Das Demokratieproblem an der Fünf-Prozet-Hürde
Noch geringer ist freilich die aktive Zustimmung für Kleinparteien, die unter fünf Prozent geblieben sind – dazu gehört Die Linke in Bayern gewohnheitsmäßig, in Hessen erst neuerdings wieder.
Allgemein dürften Kleinparteien jedoch häufiger Opfer eines taktischen Wahlverhaltens sein als etablierte Kräfte: Wenn eine Partei in den Umfragen deutlich unter fünf Prozent bleibt, geht es bei der Wahlentscheidung von Schwankenden nur noch bedingt um Sympathie und Überzeugungen. Viele wollen einfach ihre Stimme nicht "verschenken" und wählen das für sie kleinste Übel, dessen Einzug oder Wiedereinzug ins jeweilige Parlament als sicher gilt.
Für eine linke Partei mit erfahrenem Personal dürften Stimmen aus dem "Nichtwählerlager" aber als Zielgruppe entscheidend sein: Wer eine rechte "Alternative" zu den Ampel-Parteien will, dürfte sich bei der AfD gut aufgehoben fühlen. Für Linke mangelt es aber an Alternativen, solange die Partei Die Linke nur noch als zerstrittener Haufen daherkommt und eine mögliche Wagenknecht-Partei mit "linkskonservativer" Ausrichtung noch nicht gegründet wurde.

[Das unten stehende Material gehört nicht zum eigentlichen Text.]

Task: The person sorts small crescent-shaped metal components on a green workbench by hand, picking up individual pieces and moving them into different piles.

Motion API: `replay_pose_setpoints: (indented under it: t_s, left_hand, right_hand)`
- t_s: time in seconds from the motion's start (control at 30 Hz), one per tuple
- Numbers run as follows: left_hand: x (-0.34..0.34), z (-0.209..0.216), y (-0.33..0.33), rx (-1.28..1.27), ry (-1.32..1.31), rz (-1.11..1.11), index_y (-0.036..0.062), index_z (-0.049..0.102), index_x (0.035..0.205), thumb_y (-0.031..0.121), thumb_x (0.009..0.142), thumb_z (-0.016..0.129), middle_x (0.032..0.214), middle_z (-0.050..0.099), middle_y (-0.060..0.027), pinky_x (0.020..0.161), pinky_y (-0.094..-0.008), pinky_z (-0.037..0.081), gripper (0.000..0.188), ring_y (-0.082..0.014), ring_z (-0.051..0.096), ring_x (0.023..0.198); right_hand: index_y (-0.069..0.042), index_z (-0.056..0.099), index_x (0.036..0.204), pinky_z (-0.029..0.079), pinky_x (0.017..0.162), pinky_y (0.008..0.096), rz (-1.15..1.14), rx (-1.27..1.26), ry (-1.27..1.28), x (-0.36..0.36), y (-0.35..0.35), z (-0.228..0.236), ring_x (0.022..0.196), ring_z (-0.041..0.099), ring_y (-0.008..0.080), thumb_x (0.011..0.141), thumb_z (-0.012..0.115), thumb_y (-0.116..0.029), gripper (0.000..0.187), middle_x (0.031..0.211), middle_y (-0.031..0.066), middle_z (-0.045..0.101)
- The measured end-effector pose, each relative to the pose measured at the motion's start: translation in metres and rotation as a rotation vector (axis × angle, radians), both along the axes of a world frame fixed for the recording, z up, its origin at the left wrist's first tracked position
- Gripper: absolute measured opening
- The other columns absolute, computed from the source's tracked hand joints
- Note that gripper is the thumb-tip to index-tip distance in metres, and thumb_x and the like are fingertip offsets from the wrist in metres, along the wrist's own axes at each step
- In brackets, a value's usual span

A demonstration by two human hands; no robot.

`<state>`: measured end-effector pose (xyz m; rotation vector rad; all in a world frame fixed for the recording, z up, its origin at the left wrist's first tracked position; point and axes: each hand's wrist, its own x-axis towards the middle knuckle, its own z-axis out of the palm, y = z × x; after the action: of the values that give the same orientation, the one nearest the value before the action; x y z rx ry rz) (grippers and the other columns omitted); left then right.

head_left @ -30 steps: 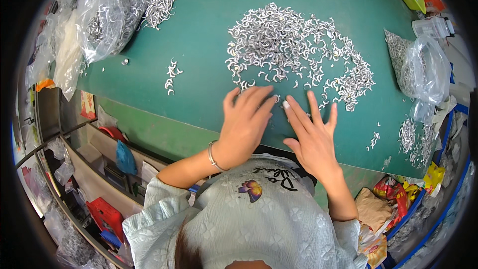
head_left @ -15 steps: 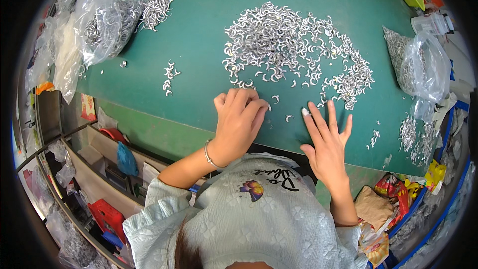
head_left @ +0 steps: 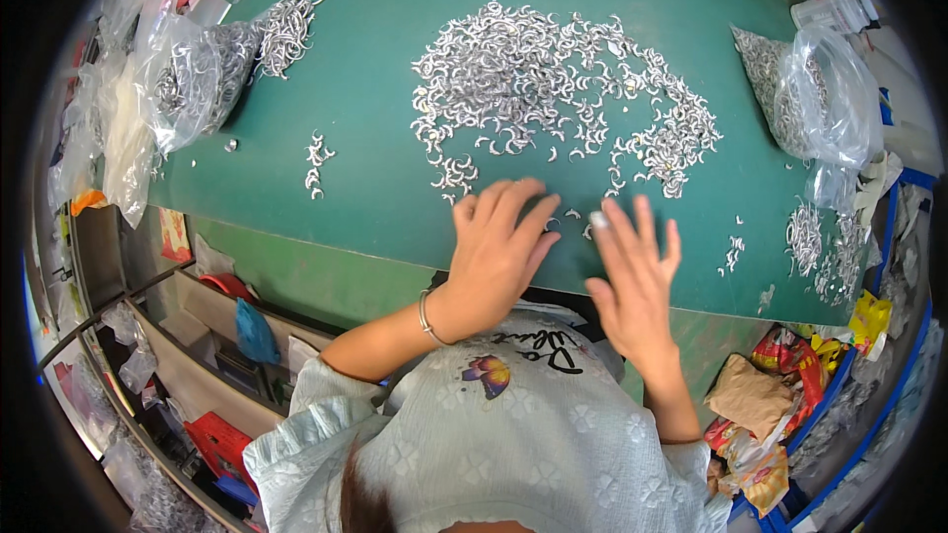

Für eine solche Partei wurde vor wenigen Wochen in Umfrage des Meinungsforschungsinstituts YouGov im Auftrag der Deutschen Presse-Agentur ein Stimmenpotenzial von bundesweit 20 Prozent ermittelt. Etwa ein Fünftel der Wahlberechtigten könnte sich demnach grundsätzlich vorstellen, eine neue Partei unter Führung von Sahra Wagenknecht zu wählen.
Allerdings antworteten auf die entsprechende Frage nur sechs Prozent mit "Ja, auf jeden Fall" und 14 Prozent mit "Eher Ja". Den Sprung über die Fünf-Prozent-Hürde würde sie damit aber auf jeden Fall schaffen – falls die Gründung nicht an organisatorischen Fragen scheitert oder unvorhersehbare Skandale dazwischenkommen.